■ **Task to complete**
Exact repetition of a range: find the line containing "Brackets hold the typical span" and the line containing "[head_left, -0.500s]" in the material below, then repeat both and all lines between them, leaving pictures out.

*** Available data ***

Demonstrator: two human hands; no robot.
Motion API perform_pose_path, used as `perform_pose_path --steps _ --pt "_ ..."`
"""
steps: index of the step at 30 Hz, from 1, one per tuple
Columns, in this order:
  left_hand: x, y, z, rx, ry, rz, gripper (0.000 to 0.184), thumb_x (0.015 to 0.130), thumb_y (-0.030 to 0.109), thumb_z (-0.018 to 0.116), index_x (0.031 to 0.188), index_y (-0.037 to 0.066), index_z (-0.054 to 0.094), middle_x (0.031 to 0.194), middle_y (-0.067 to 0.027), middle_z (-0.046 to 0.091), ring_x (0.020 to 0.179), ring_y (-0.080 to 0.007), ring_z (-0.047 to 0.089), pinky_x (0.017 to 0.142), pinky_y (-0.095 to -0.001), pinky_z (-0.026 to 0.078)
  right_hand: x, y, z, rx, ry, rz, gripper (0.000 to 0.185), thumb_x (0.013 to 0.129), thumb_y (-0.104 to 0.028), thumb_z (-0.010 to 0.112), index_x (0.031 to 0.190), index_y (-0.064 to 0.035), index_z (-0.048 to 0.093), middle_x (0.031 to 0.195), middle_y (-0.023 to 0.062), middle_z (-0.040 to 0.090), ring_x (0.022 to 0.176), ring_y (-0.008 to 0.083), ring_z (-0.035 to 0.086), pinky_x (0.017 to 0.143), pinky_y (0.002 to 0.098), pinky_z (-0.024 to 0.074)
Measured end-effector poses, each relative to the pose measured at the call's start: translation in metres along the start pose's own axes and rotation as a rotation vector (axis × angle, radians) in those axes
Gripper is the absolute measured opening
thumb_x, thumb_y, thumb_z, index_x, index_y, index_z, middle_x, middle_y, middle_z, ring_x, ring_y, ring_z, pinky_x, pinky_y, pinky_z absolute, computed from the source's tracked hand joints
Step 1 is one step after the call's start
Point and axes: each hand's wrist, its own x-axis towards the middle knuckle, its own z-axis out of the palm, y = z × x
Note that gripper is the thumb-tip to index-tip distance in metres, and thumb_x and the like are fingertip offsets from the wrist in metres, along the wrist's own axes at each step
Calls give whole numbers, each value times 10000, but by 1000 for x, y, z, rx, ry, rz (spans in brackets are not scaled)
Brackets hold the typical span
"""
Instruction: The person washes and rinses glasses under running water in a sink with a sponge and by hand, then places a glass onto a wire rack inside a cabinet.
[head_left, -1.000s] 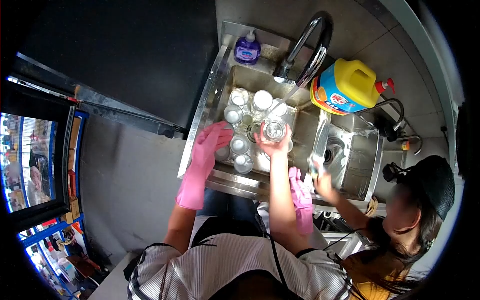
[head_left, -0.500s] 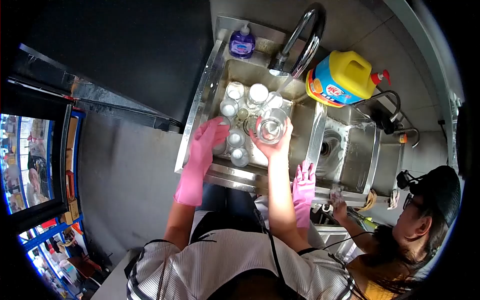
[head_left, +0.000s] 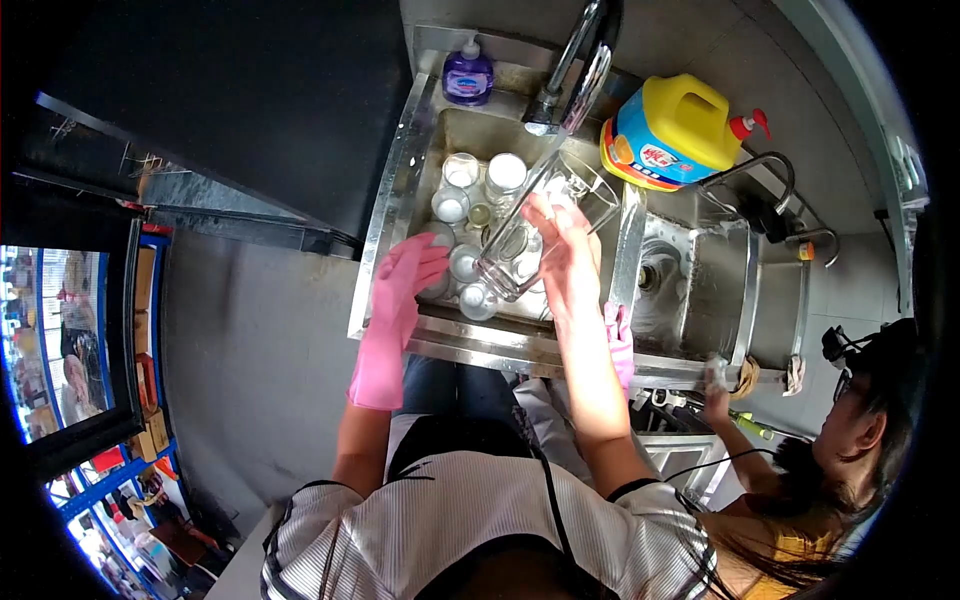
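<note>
My right hand (head_left: 568,240), bare, grips a large clear glass jar (head_left: 515,262) over the left sink basin. The jar lies tilted, its wide mouth towards the faucet (head_left: 588,85) and its base towards me. Water appears to run from the spout at the jar. On my left hand (head_left: 408,275) is a pink rubber glove; its fingers stretch over the glasses at the basin's left side, and whether they touch one is unclear. Several small glasses (head_left: 478,300) stand grouped on the basin floor, partly hidden by the jar.
A purple soap bottle (head_left: 468,75) and a yellow detergent jug (head_left: 680,130) stand behind the basins. Another pink glove (head_left: 619,345) hangs at the front edge. The right basin (head_left: 700,310) has suds. A person (head_left: 850,420) is close on my right, with cloths (head_left: 747,375) nearby.
My right hand has turned the jar from facing up to lying tilted, and moved it nearer the faucet. My gloved left hand stays almost in place. The view has shifted slightly.
</note>
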Motion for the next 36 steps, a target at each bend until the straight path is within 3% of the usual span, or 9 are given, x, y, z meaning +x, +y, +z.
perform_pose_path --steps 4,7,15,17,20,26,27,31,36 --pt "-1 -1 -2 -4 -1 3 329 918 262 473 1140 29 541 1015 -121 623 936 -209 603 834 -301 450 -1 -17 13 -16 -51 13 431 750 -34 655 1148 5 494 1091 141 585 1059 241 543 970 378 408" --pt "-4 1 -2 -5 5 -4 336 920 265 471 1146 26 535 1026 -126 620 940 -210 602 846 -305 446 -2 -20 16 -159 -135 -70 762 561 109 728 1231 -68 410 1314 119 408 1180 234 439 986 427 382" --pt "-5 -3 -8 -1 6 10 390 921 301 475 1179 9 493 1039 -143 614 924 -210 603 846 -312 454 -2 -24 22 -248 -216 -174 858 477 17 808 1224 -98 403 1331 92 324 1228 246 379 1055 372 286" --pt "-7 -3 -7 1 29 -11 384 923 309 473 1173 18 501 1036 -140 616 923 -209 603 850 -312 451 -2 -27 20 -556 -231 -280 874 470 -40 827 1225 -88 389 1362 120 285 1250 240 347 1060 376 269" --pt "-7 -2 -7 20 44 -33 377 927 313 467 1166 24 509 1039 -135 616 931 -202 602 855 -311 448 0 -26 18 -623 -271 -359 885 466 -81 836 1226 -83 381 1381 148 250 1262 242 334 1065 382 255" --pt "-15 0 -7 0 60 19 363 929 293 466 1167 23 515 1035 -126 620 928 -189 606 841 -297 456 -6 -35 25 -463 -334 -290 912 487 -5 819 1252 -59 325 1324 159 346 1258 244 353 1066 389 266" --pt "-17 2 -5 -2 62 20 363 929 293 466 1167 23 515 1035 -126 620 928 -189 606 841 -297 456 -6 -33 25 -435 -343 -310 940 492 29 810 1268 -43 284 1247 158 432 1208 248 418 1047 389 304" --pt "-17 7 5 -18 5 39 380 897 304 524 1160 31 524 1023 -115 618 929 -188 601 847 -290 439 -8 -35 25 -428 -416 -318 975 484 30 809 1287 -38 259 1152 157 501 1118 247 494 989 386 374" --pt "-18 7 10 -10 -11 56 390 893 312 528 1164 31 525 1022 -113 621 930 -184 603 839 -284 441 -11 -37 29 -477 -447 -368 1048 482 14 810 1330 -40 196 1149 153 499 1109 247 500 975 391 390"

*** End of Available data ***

■ **Solution for this exercise**
Brackets hold the typical span
"""
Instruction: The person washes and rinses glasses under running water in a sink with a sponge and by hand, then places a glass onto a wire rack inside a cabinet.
[head_left, -1.000s] 
[head_left, -0.500s] 

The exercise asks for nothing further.